159 The close link between the clock machinery and core metabolic cellular processes is confirmed by the study of protein modulators such as glycogen synthase kinase 3β (GSK3-β), which is a core constituent of the mammalian circadian clock and affects circadian rhythm generation by modifying the stability of circadian clock molecules.160 This kinase is also an essential element of the Wnt/beta-catenin pathway, which is involved in the control of gene expression, cell behavior,
cell adhesion, and cell polarity, and plays major roles in neurodevelopment and in regulation of neuronal polarity, #learn more keyword# neuronal plasticity, and
cell survival.161 It regulates the activity of many targets including transcriptional factors, enzymes, and cytoskeletal proteins,162 Inhibitors,research,lifescience,medical and is considered a primary regulator in a range of cellular processes including differentiation, growth, motility, and apoptosis.163 GSK-3 influences the susceptibility of neurons to harmful stimuli (neuronal resilience), because increasing GSK-3 activity increases Inhibitors,research,lifescience,medical apoptosis in neuronal cells, while inhibiting GSK has neuroprotective effects,164 and because its inhibition occurs in response to brain-derived neurotrophic factor (BDNF)

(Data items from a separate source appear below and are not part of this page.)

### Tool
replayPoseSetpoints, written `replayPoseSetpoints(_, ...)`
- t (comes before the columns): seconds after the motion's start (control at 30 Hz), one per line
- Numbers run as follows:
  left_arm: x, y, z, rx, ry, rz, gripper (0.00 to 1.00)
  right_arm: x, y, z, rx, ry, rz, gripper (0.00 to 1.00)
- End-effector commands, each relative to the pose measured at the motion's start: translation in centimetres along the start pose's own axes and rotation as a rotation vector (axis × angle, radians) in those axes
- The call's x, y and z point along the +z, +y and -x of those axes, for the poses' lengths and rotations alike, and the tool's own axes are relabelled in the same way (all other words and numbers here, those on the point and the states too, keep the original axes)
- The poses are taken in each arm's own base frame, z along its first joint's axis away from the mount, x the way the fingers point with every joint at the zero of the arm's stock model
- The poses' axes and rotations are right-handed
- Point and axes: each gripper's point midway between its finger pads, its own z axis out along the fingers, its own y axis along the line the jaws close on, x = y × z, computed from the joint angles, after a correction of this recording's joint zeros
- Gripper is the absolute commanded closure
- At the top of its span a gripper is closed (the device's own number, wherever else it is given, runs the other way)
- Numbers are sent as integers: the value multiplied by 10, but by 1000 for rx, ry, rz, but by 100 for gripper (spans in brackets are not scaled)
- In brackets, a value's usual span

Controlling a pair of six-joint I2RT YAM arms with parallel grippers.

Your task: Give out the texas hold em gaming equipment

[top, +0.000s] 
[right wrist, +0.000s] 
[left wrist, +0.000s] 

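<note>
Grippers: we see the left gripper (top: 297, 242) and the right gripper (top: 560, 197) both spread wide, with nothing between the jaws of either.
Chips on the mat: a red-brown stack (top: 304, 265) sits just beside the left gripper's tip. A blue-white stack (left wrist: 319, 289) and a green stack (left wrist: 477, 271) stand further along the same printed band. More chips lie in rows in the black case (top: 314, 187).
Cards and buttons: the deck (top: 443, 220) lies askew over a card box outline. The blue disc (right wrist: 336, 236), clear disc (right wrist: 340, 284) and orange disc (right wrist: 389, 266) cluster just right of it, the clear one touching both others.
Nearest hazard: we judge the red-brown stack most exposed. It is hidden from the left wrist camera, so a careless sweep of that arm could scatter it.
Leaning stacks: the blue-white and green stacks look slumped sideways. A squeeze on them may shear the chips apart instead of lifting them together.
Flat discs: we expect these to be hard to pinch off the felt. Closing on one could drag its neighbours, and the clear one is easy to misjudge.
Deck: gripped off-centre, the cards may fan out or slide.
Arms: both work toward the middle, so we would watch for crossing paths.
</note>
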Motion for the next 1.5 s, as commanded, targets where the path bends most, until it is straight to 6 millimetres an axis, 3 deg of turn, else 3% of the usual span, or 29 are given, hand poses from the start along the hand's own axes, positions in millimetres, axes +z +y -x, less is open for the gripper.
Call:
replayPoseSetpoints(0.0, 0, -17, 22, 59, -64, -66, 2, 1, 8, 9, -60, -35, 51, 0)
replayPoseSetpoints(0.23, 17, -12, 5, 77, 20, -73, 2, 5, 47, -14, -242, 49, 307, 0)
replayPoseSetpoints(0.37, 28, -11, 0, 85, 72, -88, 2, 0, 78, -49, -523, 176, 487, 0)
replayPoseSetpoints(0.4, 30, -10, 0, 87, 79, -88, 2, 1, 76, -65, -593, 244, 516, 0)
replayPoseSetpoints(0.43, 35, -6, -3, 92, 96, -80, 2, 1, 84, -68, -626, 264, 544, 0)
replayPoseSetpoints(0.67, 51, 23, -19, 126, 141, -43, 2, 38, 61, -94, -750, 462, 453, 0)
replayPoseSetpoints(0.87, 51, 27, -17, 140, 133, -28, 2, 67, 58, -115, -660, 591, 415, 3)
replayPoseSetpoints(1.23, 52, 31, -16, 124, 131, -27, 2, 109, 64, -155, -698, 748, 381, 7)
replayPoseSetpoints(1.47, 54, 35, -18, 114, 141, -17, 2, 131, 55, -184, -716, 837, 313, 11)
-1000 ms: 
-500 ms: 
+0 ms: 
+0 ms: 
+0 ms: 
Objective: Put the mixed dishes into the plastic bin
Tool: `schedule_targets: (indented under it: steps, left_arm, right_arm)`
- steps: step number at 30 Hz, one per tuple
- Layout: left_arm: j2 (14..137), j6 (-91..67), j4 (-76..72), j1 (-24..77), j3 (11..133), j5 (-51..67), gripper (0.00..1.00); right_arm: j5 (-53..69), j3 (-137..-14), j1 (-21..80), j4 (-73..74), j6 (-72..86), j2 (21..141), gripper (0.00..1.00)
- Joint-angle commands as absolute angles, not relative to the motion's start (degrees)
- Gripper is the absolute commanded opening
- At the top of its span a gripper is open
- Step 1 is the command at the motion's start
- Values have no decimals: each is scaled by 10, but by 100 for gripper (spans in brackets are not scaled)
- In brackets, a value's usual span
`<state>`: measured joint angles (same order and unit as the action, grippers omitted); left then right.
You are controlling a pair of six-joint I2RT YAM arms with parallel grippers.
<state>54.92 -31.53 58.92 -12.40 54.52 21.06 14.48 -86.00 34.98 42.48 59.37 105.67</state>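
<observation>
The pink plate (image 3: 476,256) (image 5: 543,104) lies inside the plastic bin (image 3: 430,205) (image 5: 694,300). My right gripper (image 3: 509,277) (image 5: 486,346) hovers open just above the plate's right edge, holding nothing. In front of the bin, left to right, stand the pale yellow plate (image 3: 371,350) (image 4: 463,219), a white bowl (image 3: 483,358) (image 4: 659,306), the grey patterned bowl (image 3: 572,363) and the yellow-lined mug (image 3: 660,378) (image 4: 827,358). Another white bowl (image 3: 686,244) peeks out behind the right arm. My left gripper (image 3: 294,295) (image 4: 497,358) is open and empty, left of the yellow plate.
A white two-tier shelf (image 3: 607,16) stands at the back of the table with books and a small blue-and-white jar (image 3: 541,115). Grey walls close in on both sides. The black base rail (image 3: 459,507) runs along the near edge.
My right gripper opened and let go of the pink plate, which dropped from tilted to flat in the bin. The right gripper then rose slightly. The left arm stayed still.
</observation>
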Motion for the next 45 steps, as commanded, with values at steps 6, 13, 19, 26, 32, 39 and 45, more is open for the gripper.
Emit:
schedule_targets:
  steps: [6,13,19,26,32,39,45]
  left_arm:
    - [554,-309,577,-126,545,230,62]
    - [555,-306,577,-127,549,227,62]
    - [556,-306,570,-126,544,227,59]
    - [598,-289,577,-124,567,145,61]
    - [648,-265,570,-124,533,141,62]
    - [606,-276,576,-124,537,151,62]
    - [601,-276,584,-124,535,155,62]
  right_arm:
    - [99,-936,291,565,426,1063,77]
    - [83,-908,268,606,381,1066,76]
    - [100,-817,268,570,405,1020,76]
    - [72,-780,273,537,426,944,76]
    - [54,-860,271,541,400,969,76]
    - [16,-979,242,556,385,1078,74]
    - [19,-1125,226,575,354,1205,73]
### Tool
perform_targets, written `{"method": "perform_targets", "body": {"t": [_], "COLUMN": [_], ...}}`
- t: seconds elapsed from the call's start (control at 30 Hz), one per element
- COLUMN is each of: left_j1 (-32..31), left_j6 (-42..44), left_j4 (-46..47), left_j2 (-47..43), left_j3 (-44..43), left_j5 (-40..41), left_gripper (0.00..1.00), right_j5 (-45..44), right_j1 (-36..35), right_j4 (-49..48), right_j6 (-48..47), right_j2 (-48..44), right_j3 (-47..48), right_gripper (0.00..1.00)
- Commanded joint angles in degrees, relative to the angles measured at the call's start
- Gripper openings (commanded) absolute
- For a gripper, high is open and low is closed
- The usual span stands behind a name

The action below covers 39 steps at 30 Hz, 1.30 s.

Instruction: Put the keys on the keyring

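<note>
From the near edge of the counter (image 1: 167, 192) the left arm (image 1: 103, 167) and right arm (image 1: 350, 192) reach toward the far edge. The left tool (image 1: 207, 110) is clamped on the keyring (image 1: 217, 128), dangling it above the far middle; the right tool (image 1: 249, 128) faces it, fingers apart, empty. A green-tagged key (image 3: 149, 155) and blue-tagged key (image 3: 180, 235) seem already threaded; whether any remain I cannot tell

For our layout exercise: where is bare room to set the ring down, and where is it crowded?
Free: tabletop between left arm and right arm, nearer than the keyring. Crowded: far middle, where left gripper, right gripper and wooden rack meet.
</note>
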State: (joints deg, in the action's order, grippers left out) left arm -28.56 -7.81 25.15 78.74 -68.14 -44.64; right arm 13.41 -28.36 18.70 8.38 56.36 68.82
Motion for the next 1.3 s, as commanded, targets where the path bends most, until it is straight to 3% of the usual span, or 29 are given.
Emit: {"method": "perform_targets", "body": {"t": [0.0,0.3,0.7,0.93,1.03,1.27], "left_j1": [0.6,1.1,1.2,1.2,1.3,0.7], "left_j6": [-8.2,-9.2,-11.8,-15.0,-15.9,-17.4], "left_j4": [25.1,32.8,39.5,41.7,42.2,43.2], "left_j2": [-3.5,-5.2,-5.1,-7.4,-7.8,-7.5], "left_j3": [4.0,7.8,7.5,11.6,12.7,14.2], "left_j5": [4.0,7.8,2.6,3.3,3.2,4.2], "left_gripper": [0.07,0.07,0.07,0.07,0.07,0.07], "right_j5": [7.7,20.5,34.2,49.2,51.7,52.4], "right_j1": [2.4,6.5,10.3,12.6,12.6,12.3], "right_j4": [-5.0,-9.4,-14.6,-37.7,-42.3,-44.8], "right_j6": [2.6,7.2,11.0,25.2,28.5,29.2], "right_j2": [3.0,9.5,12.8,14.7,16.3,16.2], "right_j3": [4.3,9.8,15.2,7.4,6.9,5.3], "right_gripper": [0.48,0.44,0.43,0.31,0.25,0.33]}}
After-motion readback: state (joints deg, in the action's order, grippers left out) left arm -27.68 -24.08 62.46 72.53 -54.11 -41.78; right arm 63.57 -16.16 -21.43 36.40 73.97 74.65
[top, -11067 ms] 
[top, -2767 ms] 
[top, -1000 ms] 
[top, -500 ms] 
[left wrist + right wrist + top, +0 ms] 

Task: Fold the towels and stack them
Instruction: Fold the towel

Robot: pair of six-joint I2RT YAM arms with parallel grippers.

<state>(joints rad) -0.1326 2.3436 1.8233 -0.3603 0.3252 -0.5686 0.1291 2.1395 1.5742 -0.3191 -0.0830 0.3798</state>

Inhibitors,research,lifescience,medical and other neurotrophins.165 These mechanisms provide a target for the convergent effects of chronotherapeutics and antidepressant drugs on the biological clock and on neurotransmitter systems. Control of the phosphorylation/activity status of GSK3β is considered an important mechanism of serotonin Inhibitors,research,lifescience,medical (5-HT) and dopamine (DA) action on brain and behavior,166 because GSK3-β is inhibited by lithium, valproate, and several antidepressants such as selective serotonin reuptake inhibitors, monoamine oxidase inhibitors, and tricyclic antidepressants.165,167 Confirming the role of these mechanisms for bipolar disorder and chronotherapeutics, promoter gene secondly variants were associated with less detrimental clinical features, including a delayed onset of illness,168 a better clinical response to lithium,169,170 and a better response to sleep deprivation171: this effect was so strong as to overcome the detrimental influence on SD response of genotypes negatively affecting serotonergic function. 111,172 Molecular mechanisms involved in brain plasticity are likely to play a major role in antidepressant response and long-term mood stabilization of bipolar patients.